Individualisti che sanno fare squadra
Baciccia Parodi, tornato dai suoi tre giorni di ferie, turba i miei sonni con una domanda da un milione di dollari. Dice che andiamo meglio negli sport di squadra piuttosto che nelle gare individuali e vuol sapere perché. E aggiunge: «Non dicono tutti che siamo un popolo di individualisti, indisciplinati e addirittura incapaci di stare in fila?».
Non conoscendo la risposta, la prendo alla larga ma comincio a riflettere sul fatto che, nelle staffette – per esempio –, non oggi ma in tempi purtroppo ormai lontani, riuscivamo a fare bella figura contro avversari la cui somma dei tempi era nettamente inferiore alla nostra, per il semplice fatto che nessuno come gli italiani riusciva a guadagnare decimi di secondo nel passaggio del testimone. E con la memoria torno al capolavoro dei mondiali di Helsinki, primi anni 80, quando, nella 4 x 100, Tilli, Simionato, Pavoni e Mennea presero l’argento, subito dietro a Carl Lewis e non-ricordo-più-chi, che pure fecero il record del mondo.

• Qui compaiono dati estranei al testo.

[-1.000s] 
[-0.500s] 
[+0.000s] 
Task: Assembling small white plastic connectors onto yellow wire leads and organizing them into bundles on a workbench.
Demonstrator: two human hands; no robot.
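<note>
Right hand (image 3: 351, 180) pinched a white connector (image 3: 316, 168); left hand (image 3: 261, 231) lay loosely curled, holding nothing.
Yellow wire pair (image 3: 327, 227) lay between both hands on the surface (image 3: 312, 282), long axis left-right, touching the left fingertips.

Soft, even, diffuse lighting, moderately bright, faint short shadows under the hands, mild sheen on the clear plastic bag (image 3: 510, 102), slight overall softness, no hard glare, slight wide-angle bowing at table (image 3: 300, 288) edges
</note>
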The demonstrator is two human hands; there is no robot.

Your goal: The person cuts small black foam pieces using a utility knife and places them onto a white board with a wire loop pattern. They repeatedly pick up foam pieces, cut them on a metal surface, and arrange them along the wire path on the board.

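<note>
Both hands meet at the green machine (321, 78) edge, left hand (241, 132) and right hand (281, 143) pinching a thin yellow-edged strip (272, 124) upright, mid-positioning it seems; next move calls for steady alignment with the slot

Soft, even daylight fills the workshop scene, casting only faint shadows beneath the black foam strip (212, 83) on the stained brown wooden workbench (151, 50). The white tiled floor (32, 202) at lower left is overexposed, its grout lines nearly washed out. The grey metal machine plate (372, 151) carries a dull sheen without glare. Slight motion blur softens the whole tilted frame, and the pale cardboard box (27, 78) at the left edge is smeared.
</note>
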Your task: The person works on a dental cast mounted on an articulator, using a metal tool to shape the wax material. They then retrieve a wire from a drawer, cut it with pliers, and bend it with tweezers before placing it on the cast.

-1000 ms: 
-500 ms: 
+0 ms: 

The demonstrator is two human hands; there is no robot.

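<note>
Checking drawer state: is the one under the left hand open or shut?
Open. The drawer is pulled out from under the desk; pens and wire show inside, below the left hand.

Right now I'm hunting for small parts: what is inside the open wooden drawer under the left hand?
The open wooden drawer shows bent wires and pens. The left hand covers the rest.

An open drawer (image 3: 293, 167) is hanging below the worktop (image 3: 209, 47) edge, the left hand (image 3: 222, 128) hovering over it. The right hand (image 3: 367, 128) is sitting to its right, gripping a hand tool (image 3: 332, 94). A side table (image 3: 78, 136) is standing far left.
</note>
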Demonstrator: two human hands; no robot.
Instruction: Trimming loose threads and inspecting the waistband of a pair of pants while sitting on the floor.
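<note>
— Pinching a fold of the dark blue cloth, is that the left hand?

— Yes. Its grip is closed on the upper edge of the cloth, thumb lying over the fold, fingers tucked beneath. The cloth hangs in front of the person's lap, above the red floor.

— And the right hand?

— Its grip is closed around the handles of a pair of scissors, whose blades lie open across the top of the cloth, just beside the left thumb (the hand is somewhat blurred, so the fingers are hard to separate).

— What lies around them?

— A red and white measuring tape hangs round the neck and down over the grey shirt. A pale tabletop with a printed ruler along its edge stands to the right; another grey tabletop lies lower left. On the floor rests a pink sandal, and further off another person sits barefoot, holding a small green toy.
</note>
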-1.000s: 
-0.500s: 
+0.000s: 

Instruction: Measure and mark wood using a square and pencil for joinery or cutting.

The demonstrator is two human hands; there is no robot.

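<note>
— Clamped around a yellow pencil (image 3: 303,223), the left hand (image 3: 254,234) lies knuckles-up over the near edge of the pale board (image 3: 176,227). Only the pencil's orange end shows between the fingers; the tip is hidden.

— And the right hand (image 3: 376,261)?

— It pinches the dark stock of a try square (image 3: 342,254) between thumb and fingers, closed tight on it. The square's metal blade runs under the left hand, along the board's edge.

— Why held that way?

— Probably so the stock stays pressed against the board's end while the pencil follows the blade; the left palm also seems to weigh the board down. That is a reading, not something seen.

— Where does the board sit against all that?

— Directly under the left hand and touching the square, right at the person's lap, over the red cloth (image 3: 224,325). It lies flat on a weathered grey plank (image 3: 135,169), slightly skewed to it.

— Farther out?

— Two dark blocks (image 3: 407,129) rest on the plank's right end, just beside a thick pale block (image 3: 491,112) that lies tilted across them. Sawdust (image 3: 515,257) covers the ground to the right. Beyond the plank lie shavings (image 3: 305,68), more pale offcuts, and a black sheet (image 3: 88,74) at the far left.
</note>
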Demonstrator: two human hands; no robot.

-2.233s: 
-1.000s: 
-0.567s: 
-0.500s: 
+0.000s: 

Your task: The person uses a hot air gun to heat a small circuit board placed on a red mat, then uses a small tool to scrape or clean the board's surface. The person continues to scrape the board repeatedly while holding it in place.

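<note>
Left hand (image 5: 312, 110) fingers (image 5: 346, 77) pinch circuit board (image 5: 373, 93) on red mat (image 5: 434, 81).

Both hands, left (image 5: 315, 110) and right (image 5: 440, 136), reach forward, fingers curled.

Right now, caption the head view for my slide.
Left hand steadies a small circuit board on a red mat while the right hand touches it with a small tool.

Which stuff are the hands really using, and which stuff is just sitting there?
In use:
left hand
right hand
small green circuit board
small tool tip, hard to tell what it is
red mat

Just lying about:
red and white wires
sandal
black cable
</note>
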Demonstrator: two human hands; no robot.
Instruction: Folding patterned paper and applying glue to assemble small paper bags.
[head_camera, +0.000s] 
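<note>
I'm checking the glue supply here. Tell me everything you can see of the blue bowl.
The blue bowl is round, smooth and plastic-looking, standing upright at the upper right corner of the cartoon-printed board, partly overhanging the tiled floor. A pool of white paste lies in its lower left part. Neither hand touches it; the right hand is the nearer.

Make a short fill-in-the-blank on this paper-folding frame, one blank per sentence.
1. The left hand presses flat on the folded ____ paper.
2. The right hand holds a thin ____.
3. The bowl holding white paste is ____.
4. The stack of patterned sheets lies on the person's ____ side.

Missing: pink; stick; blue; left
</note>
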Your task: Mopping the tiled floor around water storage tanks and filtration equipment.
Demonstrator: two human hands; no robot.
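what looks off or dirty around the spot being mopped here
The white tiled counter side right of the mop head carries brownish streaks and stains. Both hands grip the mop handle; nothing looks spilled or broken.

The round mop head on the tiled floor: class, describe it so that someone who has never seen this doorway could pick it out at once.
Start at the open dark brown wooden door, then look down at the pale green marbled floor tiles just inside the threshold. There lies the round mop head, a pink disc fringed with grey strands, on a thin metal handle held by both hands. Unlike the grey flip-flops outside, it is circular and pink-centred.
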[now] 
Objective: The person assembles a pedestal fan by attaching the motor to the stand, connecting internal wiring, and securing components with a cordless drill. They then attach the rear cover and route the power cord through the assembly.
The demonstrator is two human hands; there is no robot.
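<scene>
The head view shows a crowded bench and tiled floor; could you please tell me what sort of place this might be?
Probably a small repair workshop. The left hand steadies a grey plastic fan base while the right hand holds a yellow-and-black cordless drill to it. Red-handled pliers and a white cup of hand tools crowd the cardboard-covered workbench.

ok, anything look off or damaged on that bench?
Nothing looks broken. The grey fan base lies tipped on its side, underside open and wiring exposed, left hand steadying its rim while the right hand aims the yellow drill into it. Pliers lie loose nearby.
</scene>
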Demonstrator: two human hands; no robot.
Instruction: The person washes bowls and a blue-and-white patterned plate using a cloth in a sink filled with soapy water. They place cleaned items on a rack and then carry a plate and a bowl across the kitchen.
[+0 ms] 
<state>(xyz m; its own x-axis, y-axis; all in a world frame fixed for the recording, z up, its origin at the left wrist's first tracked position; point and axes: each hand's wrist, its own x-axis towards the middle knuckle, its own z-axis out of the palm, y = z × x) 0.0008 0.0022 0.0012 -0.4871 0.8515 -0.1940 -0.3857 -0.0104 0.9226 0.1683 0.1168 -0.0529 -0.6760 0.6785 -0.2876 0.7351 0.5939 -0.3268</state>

Anche a Rio, quando c'è da coordinarsi – ovvero fare gioco di squadra –, nella pallavolo, nella scherma e nella pallanuoto, così come nel tiro con l’arco e nel beach volley, abbiamo fatto la nostra figura. Addirittura, nel ciclismo su pista, il quartetto dell’inseguimento ci ha stupito con un 5° posto ritenuto impossibile per una squadra convocata per i Giochi, dopo la defezione dei russi, che era ormai in vacanza.
Baciccia, da inguaribile malato di calcio, aggiunge poi che non si vincono a caso quattro mondiali: «Eppure siamo un Paese, come diceva il vecchio Brera, in cui è endemica la guerra civile. E per far dispetto al vicino siamo capaci di danneggiare noi stessi…». Vero, caro Baciccia, e penso anche, dopo aver sfogliato per l’ennesima volta quel capolavoro che è “Antistoria d’Italia” di Fabio Cusin sono convinto che lo sport nazionale è la congiura. Quando siamo in pochi – quando, cioè, si tratta di una squadra – riusciamo a metterci d’accordo e a coordinarci come nessuno, e sappiamo anche vincere. Illudendoci ogni volta che non torneremo già domani a beccarci come i polli di Renzo, e senza nulla togliere – aggiungo – a certe vittorie individuali di atleti che hanno illuminato la nostra gioventù di incalliti sedentari.